Carta a la directora

Historia de un despiste

Por M.P.G.A.

Me dirijo a su periódico con la confianza de dar a conocer una historia que he sufrido en Alcázar de San Juan durante más de un año, con gran impotencia y con el fin de dejar constancia de lo sucedido y de la poca sensibilidad con la que muchos deambulan por la vida. 

He oído decir repetidas veces que toda comparación es odiosa, pero excepcionalmente me voy a acoger a esta frase para evidenciar que todos los españoles no recibimos el mismo trato por parte de la Administración, aunque sea un derecho recogido en nuestra Carta Magna 

Soy una ciudadana de a pie alcazareña, manchega y por ende española -y con mucho orgullo de serlo-. Cronológicamente hablando soy mayor.  Se me puede incluir en la infancia de posguerra. Funcionaria jubilada y convencida de que el ejercicio de mi trabajo consistía en dar servicio a los demás, con conciencia social, pagadora de mis impuestos y con una salud en consonancia con mi DNI 

La historia es la siguiente: En su día, tuve el despiste de no colocar en mi vehículo el ticket que había sacado del dispensador para servirme de un aparcamiento controlado. Al regresar, constaté que había sido multada.
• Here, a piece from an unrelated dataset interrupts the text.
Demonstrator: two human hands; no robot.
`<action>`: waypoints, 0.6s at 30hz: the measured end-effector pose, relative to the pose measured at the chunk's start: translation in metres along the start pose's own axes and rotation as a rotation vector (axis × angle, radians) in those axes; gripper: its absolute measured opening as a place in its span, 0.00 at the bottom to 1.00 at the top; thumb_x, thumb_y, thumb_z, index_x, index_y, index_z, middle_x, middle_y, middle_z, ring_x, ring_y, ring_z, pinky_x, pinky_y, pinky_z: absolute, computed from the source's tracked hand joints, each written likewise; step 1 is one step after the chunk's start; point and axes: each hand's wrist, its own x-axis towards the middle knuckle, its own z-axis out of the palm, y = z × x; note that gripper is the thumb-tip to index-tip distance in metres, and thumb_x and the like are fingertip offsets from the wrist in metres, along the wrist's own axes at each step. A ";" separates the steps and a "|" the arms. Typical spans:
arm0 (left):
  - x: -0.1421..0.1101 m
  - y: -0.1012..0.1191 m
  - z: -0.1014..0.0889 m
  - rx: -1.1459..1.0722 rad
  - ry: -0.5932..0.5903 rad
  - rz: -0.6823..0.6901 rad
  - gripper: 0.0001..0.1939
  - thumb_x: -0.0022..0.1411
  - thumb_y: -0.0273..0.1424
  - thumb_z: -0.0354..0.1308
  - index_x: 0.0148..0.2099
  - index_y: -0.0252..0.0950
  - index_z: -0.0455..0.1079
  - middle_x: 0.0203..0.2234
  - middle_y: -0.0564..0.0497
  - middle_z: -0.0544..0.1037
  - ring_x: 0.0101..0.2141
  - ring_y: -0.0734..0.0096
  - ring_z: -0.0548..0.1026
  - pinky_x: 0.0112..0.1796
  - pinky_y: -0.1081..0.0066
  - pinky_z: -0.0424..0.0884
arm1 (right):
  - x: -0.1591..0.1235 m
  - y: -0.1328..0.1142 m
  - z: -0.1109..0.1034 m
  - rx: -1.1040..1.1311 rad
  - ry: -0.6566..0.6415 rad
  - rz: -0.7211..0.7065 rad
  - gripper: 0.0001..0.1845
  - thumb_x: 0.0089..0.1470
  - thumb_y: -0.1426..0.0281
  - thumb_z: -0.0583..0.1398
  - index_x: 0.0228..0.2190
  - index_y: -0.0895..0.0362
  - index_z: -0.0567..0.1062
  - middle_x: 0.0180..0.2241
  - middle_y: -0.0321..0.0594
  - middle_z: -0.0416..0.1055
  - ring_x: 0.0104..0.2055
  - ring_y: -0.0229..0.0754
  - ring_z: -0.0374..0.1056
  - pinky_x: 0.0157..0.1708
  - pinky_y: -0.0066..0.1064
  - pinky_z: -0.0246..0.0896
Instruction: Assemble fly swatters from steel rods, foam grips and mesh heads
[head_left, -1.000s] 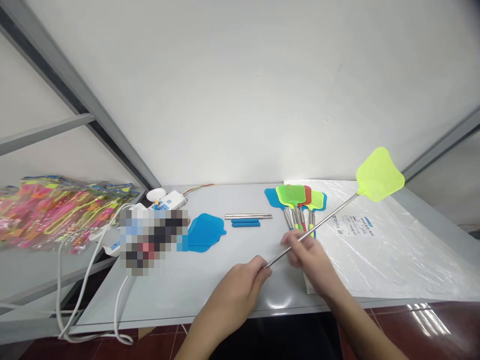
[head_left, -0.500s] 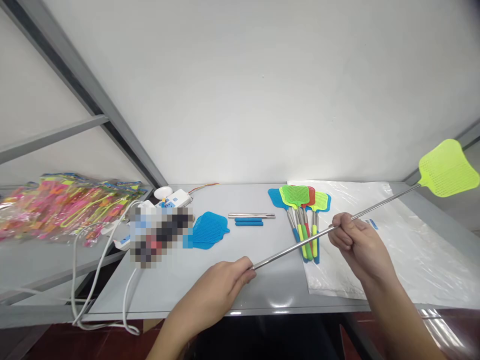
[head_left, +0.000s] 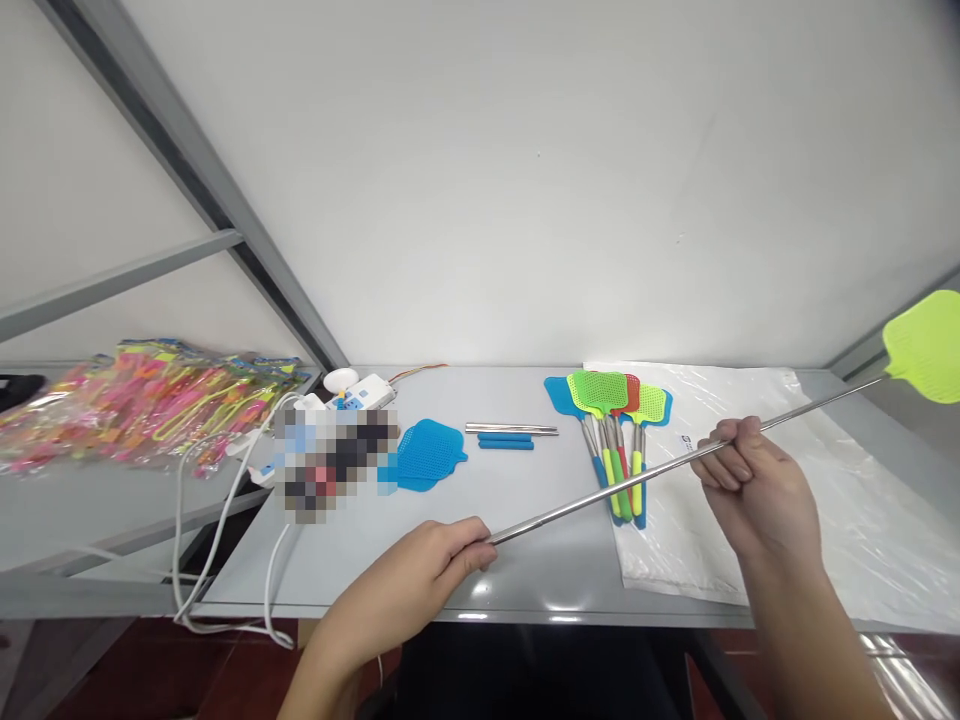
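Observation:
A fly swatter (head_left: 930, 345) with a yellow-green head and a long silver telescopic rod slants across my view, its head cut off by the right edge. My left hand (head_left: 442, 560) is closed round the rod's lower end, hiding that end. Farther up the rod, my right hand (head_left: 754, 480) grips it with fingers curled. Behind the rod lies a bunch of fly swatters (head_left: 604, 400) in blue, green, red and yellow, their handles toward me. To the left are blue swatter heads (head_left: 427, 455), silver rods (head_left: 512, 429) and blue handle tubes (head_left: 506, 441).
White plastic bags (head_left: 847, 520) cover the table's right part. On the left stand a power strip (head_left: 367, 393) and a blurred dark object (head_left: 341, 465), with white cables (head_left: 180, 540) hanging down. Bagged colourful goods (head_left: 180, 400) fill the side shelf. A wall rises behind the grey table (head_left: 360, 560).
My right hand has moved right along with the swatter head, and more of the rod shows between the hands. My left hand has shifted slightly left. The view has turned a little left.

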 end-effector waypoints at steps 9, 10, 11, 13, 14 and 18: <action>0.015 0.009 0.012 0.006 0.089 0.042 0.17 0.70 0.40 0.43 0.33 0.39 0.66 0.24 0.56 0.69 0.27 0.71 0.66 0.29 0.73 0.56 | -0.045 0.055 0.043 -0.092 -0.184 0.215 0.15 0.55 0.57 0.63 0.29 0.57 0.73 0.16 0.27 0.49 0.19 0.30 0.46 0.19 0.25 0.43; 0.013 0.007 0.011 -0.020 0.074 0.040 0.17 0.70 0.40 0.44 0.33 0.39 0.66 0.24 0.56 0.69 0.28 0.72 0.66 0.30 0.73 0.56 | -0.043 0.051 0.040 -0.101 -0.175 0.193 0.15 0.55 0.57 0.63 0.29 0.57 0.74 0.16 0.27 0.48 0.19 0.30 0.45 0.19 0.25 0.43; 0.011 0.005 0.010 -0.044 0.061 0.035 0.16 0.70 0.40 0.44 0.32 0.39 0.65 0.24 0.57 0.69 0.28 0.72 0.66 0.30 0.73 0.57 | -0.040 0.045 0.036 -0.107 -0.160 0.167 0.15 0.55 0.58 0.63 0.29 0.57 0.74 0.16 0.27 0.48 0.19 0.30 0.45 0.20 0.25 0.42; 0.005 -0.001 0.007 -0.087 0.040 0.019 0.17 0.70 0.40 0.44 0.32 0.39 0.65 0.24 0.57 0.69 0.28 0.73 0.66 0.30 0.74 0.57 | -0.032 0.031 0.028 -0.121 -0.147 0.126 0.14 0.56 0.59 0.62 0.29 0.57 0.74 0.17 0.28 0.47 0.20 0.30 0.45 0.20 0.26 0.43; 0.001 -0.003 0.007 -0.104 0.031 0.014 0.17 0.70 0.40 0.44 0.32 0.39 0.65 0.24 0.57 0.69 0.28 0.73 0.66 0.30 0.74 0.58 | -0.029 0.025 0.025 -0.133 -0.162 0.118 0.14 0.57 0.60 0.62 0.28 0.57 0.74 0.17 0.28 0.47 0.20 0.30 0.44 0.20 0.26 0.43; -0.009 -0.010 0.004 -0.112 0.072 0.003 0.17 0.70 0.42 0.46 0.33 0.39 0.67 0.26 0.57 0.71 0.30 0.72 0.67 0.32 0.74 0.59 | -0.025 0.012 0.024 -0.155 -0.271 0.137 0.14 0.59 0.61 0.60 0.28 0.58 0.74 0.18 0.29 0.48 0.20 0.30 0.46 0.21 0.26 0.43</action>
Recurrí a la trabajadora vigilante, mostrándole mi ticket y me atendió entonces muy desabridamente, no fui escuchada; y por toda respuesta me dijo: "Su coche ha sido fotografiado y no le queda otra que pagar". Acto seguido me dirigí a la oficina de la empresa para demostrar mi inocencia y disconformidad, pero no obtuve mejores resultados... Era un santísimo viernes. Había bastantes empleados conviviendo distendidamente y me ignoraron...
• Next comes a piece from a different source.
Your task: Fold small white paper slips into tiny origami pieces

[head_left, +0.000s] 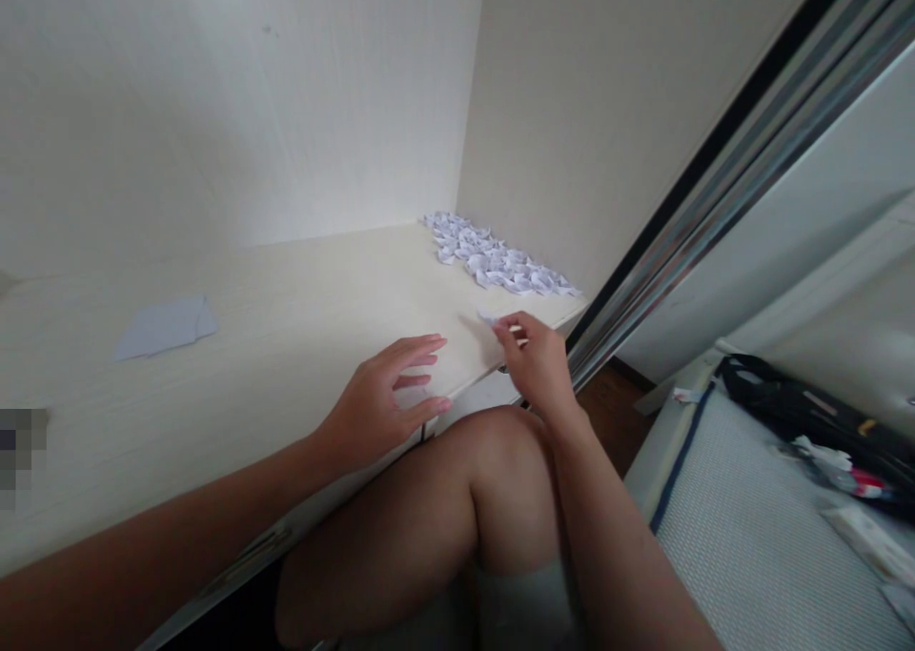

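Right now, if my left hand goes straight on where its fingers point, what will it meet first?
Probably the small paper piece pinched in your right hand, or that hand's fingertips; your left hand points roughly there. Depth is unclear from this single view.

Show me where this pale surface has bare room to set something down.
The widest bare patch lies between the flat sheets and the folded papers, reaching the rear wall. Another lies between the sheets and the left forearm. It is crowded along the side wall, where the folded papers cluster.
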Motion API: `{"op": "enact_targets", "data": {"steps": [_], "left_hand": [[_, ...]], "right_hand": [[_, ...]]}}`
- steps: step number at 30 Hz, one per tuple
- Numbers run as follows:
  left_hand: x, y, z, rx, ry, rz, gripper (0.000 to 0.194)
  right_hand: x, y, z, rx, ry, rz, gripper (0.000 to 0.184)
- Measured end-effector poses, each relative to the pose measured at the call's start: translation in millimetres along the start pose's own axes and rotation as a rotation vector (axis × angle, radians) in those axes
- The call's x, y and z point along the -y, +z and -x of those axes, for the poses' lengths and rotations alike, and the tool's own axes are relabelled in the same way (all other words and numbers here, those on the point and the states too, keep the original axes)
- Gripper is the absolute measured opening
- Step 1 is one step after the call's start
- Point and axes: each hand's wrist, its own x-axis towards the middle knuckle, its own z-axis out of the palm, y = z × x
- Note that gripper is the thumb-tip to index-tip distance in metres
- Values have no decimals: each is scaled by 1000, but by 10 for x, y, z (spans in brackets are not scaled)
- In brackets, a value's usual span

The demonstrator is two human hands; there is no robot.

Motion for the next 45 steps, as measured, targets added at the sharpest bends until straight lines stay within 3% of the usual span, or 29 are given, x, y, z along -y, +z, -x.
{"op": "enact_targets", "data": {"steps": [4,8,17,21,24,29,34,40,43,45], "left_hand": [[11,31,-15,10,74,-54,50],[35,51,-33,-10,121,-53,40],[40,40,-76,16,152,-142,29],[8,39,-76,64,240,-235,21],[-11,70,-49,158,382,-372,17],[-51,220,108,446,750,-664,15],[-158,373,395,436,929,-699,22],[-309,321,501,453,885,-767,45],[-267,290,457,475,911,-767,48],[-183,303,430,490,945,-737,47]], "right_hand": [[-287,-23,-600,-59,70,195,21],[-442,56,-865,-8,101,294,21],[-555,190,-851,-74,107,295,44],[-583,195,-803,-130,93,279,46],[-573,202,-774,-165,59,266,40],[-440,240,-742,-175,-102,233,28],[103,555,-669,81,-452,127,21],[1467,1430,-608,500,-891,41,52],[2127,1898,-681,636,-1007,73,61],[2436,2145,-752,703,-1038,109,62]]}}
Sigo pensando que si no cumplí correctamente la normativa, tuve la intención de hacerlo. Y SÍ, contribuí con el erario público. Después de varias reclamaciones, mi historia ha tenido un final malo. He tenido que pagar con recargo y lo he hecho por aburrimiento. Por todo lo expuesto, me pregunto. ¿Por qué a mí no me ha llegado la "magnanimidad"?

Paso a hacer uso de la libertad de expresión y derecho al "pataleo" (perdón por el término) y me remito al trato dado, salvando las distancias, a los componentes del Procés Catalán, cuyos afectados tienen una actitud habitual, premeditada, insolidaria, orgullosa y un largo etc. que como todos sabemos ha influido a nivel económico y social. Pero a estos, ¡Pobrecitos!... No les multan, se les premia, se les perdona, se les trata con deferencia.  Algunos dicen que para que vuelvan al redil.... Pero no sé... El refranero siempre cumple y "la cabra tira al monte".